Let $X$ be a compeletly regular topological space with the property that, if $x_1, x_2, ...,x_n,...$ are distinct and arbitrary points of $X$ and if $f:X \rightarrow \mathbf{R}$ is an arbitrary continuous real function with $f (x_i)=0$ for some $i$, then there exists $j\not= i$ with $f(x_j)=0$. I think this space is finite. Is that true?

Note that:

$(X,\mathcal{T})$ is said to be completely regular if it is Hausdorff and for every $x \in X$ and every closed set $C \subseteq X$ not containing x can be separated by a continuous function, that is, $\exists$ a continuous function $f : X \rightarrow [0, 1]$ such that $f(x) = 0$ and $f(a) = 1 \ \forall a \in C$.

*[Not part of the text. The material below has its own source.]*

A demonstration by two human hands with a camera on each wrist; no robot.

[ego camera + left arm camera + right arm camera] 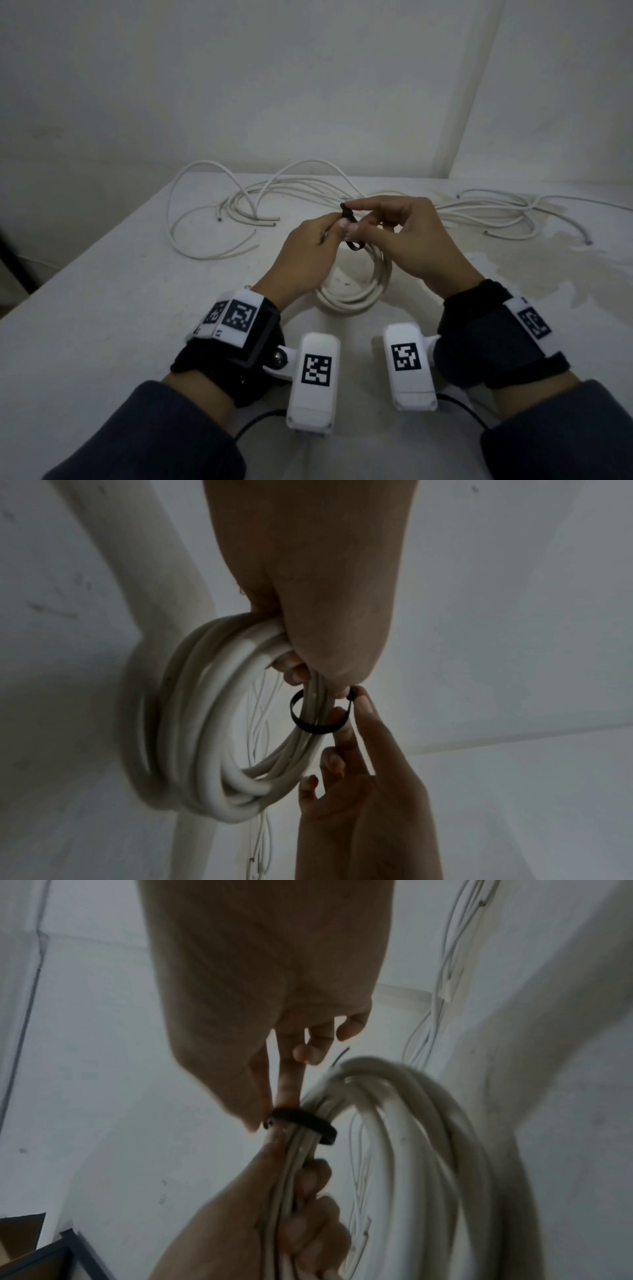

  • $\begingroup$ The finite case avoids the problem by making the hypothesis of the property void (you can't choose an infinite sequence of pairwise distinct points). You however should clarify a bit what you mean by "completely regular topological space": for some authors this implies this space is Hausdorff, and for some this does not. For your question this difference is significant. $\endgroup$ Commented Sep 23, 2016 at 13:46
  • $\begingroup$ Let me double check: Your property says that the zero set of every continuous real valued function on $X$ is either finite or uncountably infinite. Is that correct? $\endgroup$
    – Lee Mosher
    Commented Sep 23, 2016 at 14:18
  • $\begingroup$ Hint: Use Tietze extension theorem to prove your conjecture. $\endgroup$ Commented Sep 23, 2016 at 14:20

1 Answer 1


Suppose $X$ is infinite, and let $x_0, x_1, x_2, \dots$ be any sequence of distinct points. Then for each $n \ge 1$ there is a continuous $f_n : X \to [0,1]$ with $f_n(x_0) = 0$ and $f_n(x_n) = 1$. Now the function $f = \sum_{n=1}^\infty 2^{-n} f_n$ is continuous (by uniform convergence) and has $f(x_0) = 0$ but $f(x_n) > 0$ for all $n \ge 1$.


You must log in to answer this question.

Not the answer you're looking for? Browse other questions tagged .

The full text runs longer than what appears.